Steroid tablets may also be prescribed as a short course if you have a bad flare-up. They work best if they are taken as the flare-up starts, so your GP may give you a course to keep at home. Occasionally, you may have to take a longer course of steroid tablets. Your GP will give you the lowest effective dose and monitor you for side effects. Side effects are uncommon if steroid tablets are given for less than three weeks.

Read more about the medicines used in the chronic obstructive pulmonary disease medicines guide.

Other types of treatment

Nebulised medication

Nebulised medication can be used for severe cases of COPD if other inhaler devices have not worked effectively. A compressor is a machine that administers nebulised medicine through a mouthpiece or a face mask. The medicine is in a liquid form and is converted into a fine mist. This enables a large dose of medicine to be taken in one go.

You can usually choose whether to use nebulised medication with a mouthpiece or a facemask. Your GP will advise you on how to use the machine correctly.

Long-term oxygen therapy

If the oxygen level in your blood is low, you may be advised to have oxygen at home through nasal tubes, also called a nasal cannula, or through a mask. Oxygen is not a treatment for breathlessness, but it is helpful for some patients with persistently low oxygen levels in the blood.

You will probably be referred for more detailed assessment to see whether you might benefit from long-term oxygen therapy.

If you are prescribed long term oxygen therapy, it must be taken for at least 15 hours a day to be effective. However, the longer you use it, the more effective it is.

The tubes from the machine are long so you will be able to move around your home while you are connected. Portable oxygen tanks are available if you need to use oxygen away from home.

The aim of long-term oxygen therapy is to extend your life.

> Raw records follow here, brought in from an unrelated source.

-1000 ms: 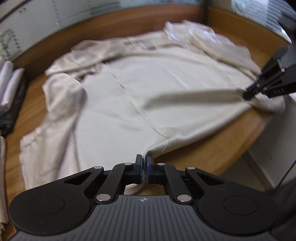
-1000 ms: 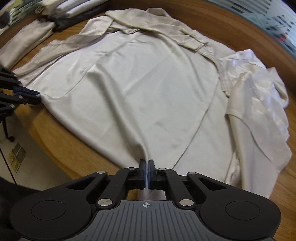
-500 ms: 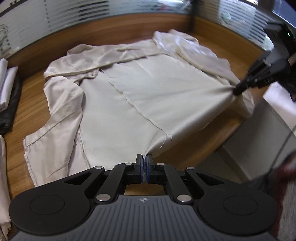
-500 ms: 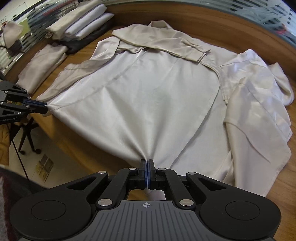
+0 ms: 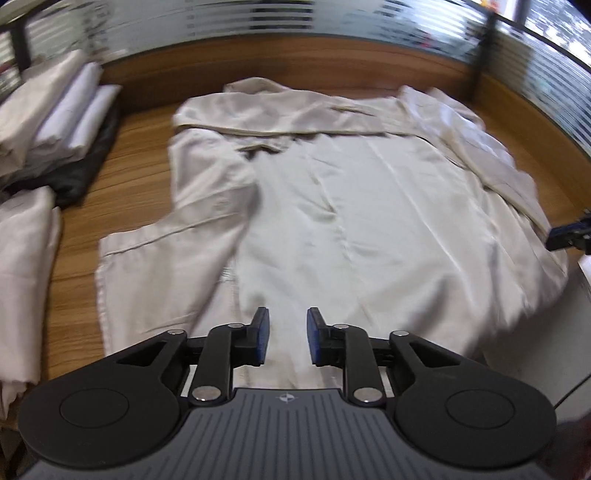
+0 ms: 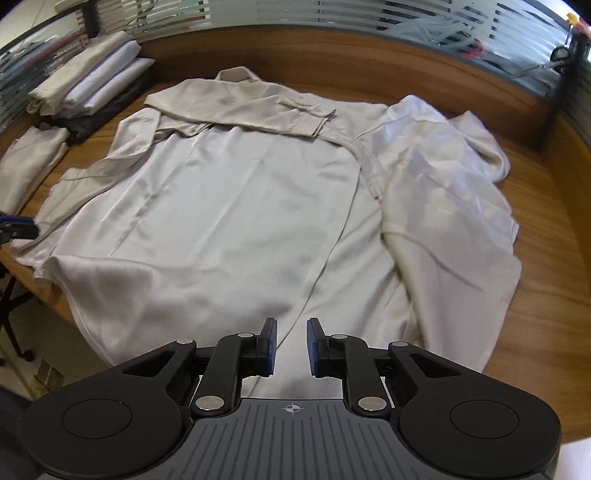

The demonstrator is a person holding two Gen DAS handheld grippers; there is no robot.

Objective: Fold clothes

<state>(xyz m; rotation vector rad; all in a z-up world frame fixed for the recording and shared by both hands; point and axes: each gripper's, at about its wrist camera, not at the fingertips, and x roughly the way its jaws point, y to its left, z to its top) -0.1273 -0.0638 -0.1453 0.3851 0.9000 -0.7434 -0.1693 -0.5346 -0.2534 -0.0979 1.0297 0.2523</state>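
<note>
hem just let go, shirt spread flat and ready for the side folds

going left to right: folded clothes (image 6: pixel 88 79) are stacked at the far left, another cream piece (image 5: pixel 26 266) lies nearer, and the cream shirt (image 6: pixel 229 206) lies back-up mid table, hem draped over the near edge, collar far, one sleeve across the top and the other bunched on the right. left gripper (image 5: pixel 284 338) and right gripper (image 6: pixel 291 347) both hover over the hem with jaws opening, nothing between the pads. my take: next grab the left edge at the shoulder and hem together, fold it toward the middle, keep the satin taut since it looks slippery. wooden table (image 6: pixel 535 317) has a raised rim, with striped frosted glass (image 5: pixel 258 18) behind.
</note>
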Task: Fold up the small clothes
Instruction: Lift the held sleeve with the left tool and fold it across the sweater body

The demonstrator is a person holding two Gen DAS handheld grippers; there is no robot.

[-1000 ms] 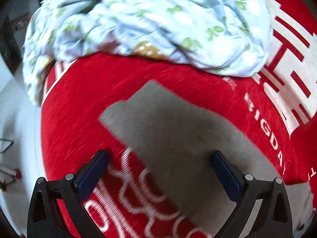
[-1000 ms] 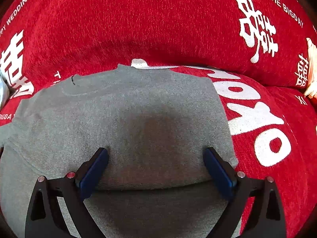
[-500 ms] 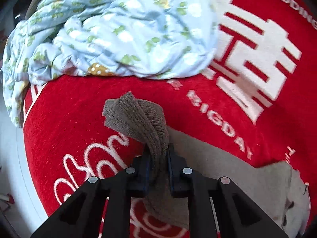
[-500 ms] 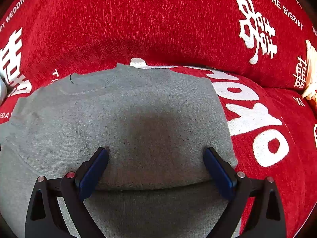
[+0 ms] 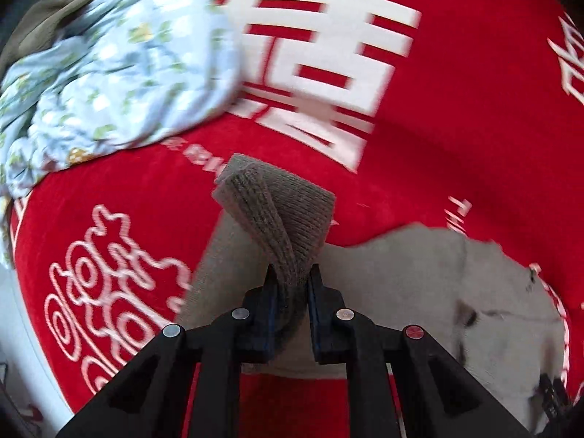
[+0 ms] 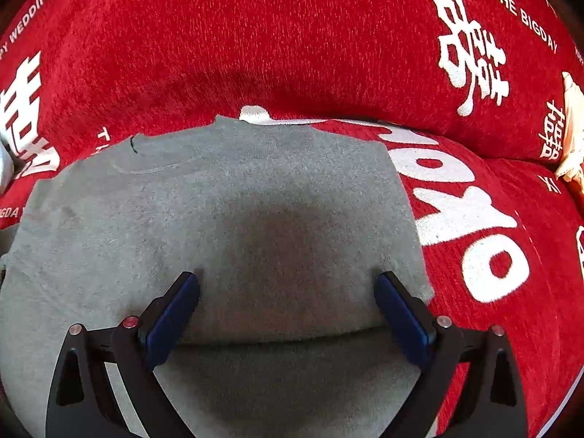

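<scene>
Red sofa cover [image 6: 292, 43] with white lettering underlies everything; grey sweater [image 6: 226, 219] lies flat on it at centre, collar at 11 o'clock, blue floral cloth [image 5: 109, 73] heaped at 10 o'clock in the left view. Left gripper [image 5: 290, 284] is clamped on the ribbed cuff [image 5: 281, 211], sleeve end lifted clear; right gripper [image 6: 286, 303] stands wide open, tips resting on the body, gripping nothing. Knit looks soft, light, limp and stretchy, likely to sag, so take it by cuff, hem or shoulder seam.
</scene>
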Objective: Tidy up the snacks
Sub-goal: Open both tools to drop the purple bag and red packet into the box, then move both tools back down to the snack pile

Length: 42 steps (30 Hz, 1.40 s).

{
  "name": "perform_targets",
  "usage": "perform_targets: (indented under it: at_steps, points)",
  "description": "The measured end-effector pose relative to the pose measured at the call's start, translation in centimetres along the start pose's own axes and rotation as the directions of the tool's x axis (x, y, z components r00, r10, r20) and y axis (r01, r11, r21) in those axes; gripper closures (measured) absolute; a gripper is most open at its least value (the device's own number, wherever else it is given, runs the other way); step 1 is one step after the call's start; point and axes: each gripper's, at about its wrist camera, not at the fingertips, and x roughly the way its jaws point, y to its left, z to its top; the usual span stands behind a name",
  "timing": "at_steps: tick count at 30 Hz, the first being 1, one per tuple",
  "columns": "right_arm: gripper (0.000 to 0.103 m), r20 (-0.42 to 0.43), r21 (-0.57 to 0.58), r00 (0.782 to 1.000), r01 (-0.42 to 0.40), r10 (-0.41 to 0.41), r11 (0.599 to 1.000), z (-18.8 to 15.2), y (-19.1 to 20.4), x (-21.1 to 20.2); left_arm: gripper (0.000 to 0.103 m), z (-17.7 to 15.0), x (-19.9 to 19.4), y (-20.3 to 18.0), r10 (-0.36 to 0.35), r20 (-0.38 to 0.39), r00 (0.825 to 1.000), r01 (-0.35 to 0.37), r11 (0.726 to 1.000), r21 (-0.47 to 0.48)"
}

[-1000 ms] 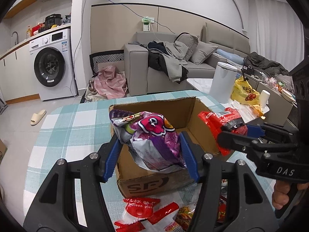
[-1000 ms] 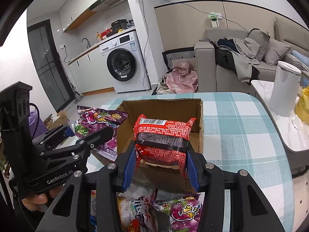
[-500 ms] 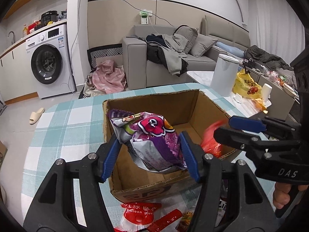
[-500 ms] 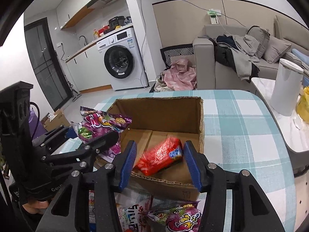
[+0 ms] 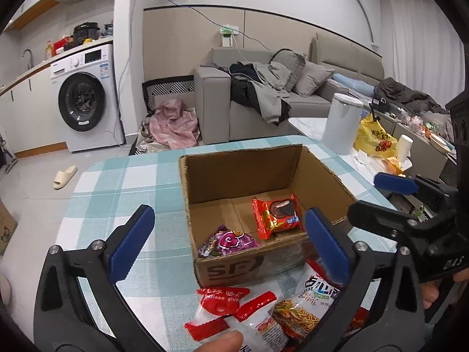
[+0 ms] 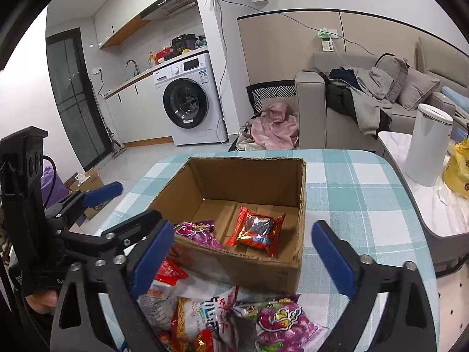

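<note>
Left hand-held gripper (image 5: 225,240) and right hand-held gripper (image 6: 243,252): hovering at box's near edge, jaws opening wide, gripping nothing. Loose snack packs (image 6: 222,314): lying on checked worktop (image 6: 351,182) just before box. Box (image 5: 252,267): holding purple bag (image 5: 227,242) against near wall, red pack (image 5: 277,214) lying flat beyond.

A brown cardboard box (image 6: 234,267) stood on a teal-and-white checked tablecloth (image 6: 360,202), holding a red-orange packet (image 6: 258,231) and a purple one (image 6: 196,231) — while blue pads (image 6: 152,255) lined the black grippers, and red, white and purple packets (image 6: 205,314) lay in front.
</note>
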Motion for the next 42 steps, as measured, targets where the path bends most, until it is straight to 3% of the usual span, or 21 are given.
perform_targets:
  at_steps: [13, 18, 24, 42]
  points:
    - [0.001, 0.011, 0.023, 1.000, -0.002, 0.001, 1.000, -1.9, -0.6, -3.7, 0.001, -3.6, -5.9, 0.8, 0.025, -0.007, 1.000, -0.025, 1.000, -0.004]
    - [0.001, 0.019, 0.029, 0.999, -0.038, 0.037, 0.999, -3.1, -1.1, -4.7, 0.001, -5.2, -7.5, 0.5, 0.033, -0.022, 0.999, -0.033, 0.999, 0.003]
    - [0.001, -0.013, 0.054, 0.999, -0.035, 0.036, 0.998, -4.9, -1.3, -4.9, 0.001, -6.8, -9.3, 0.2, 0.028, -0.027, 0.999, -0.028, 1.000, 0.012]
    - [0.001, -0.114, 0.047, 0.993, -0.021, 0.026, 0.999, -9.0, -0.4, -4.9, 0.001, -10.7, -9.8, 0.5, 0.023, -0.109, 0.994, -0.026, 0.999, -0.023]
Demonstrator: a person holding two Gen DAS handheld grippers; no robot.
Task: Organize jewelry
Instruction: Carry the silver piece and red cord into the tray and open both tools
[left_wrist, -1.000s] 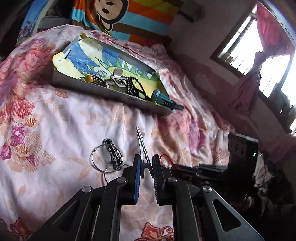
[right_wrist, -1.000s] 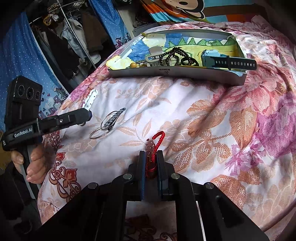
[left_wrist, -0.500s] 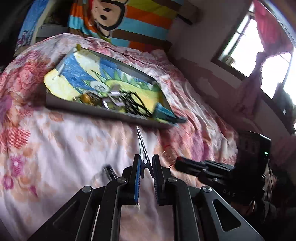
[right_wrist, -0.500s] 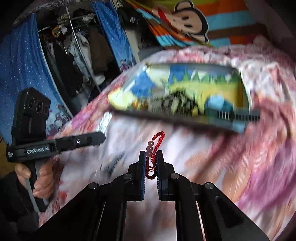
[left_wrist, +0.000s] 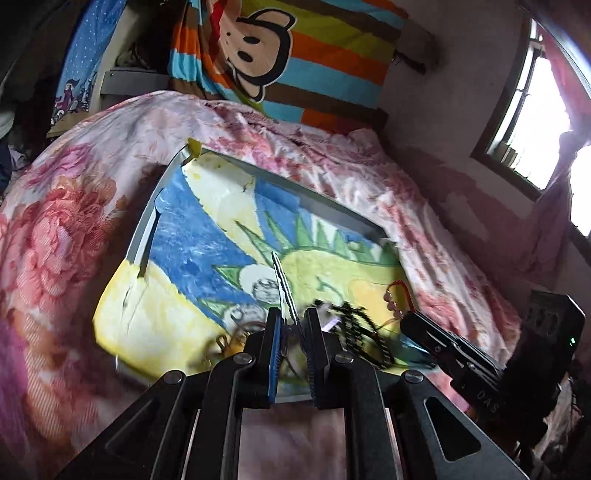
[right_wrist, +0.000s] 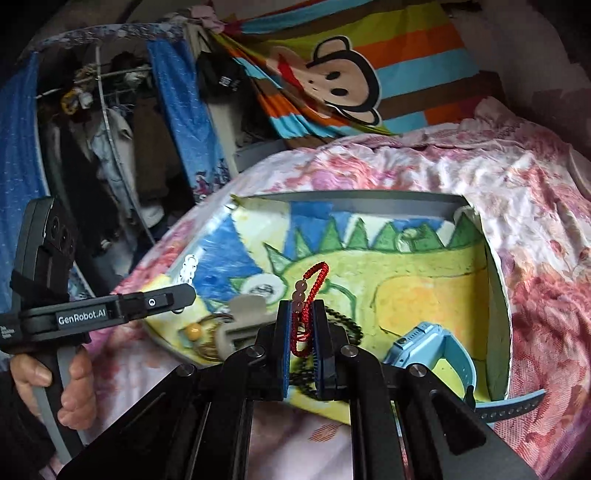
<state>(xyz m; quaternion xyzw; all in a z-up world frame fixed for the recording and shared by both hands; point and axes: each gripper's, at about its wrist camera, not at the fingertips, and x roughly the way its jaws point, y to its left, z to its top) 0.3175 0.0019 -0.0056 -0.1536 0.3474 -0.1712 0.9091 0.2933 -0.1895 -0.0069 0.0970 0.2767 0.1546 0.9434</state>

Do not smoke when you are using oxygen. The increased level of oxygen produced is highly flammable, and a lit cigarette could trigger a fire or explosion.

Ambulatory oxygen therapy

Part of the oxygen assessment is likely to consider if you may benefit from ambulatory oxygen – oxygen used when you walk or are active in other ways.

If your oxygen levels are normal while you are resting, but fall when you exercise, you may not need long-term oxygen therapy alongside ambulatory oxygen therapy.

Read more about home oxygen treatment.

Non-invasive ventilation (NIV)

Non-invasive ventilation (NIV) helps a person breathe using a portable machine connected to a mask covering the nose or face. You may receive it if you are taken to hospital because of a flare-up. You may be referred to a specialist centre to see if home NIV could help you. NIV is used to improve the functioning of your lungs.

Pulmonary rehabilitation programmes

Pulmonary rehabilitation is a programme of exercise and education designed to help people with chronic lung problems. It can increase your exercise capacity, mobility and self-confidence.

Pulmonary rehabilitation is based on a programme of physical exercise training tailored to your needs. It usually involves walking or cycling, and arm and strength-building exercises. It also includes education about your disease for you and your family, dietary assessment and advice, and psychological, social and behavioural changes designed to help you cope better.

A rehabilitation programme is provided by a multidisciplinary team, which includes physiotherapists, respiratory nurse specialists and dietitians.

Pulmonary rehabilitation takes place in a group and the course usually lasts for about six weeks. During the course, you will learn more about your COPD and how to control your symptoms.

Pulmonary rehabilitation can greatly improve your quality of life.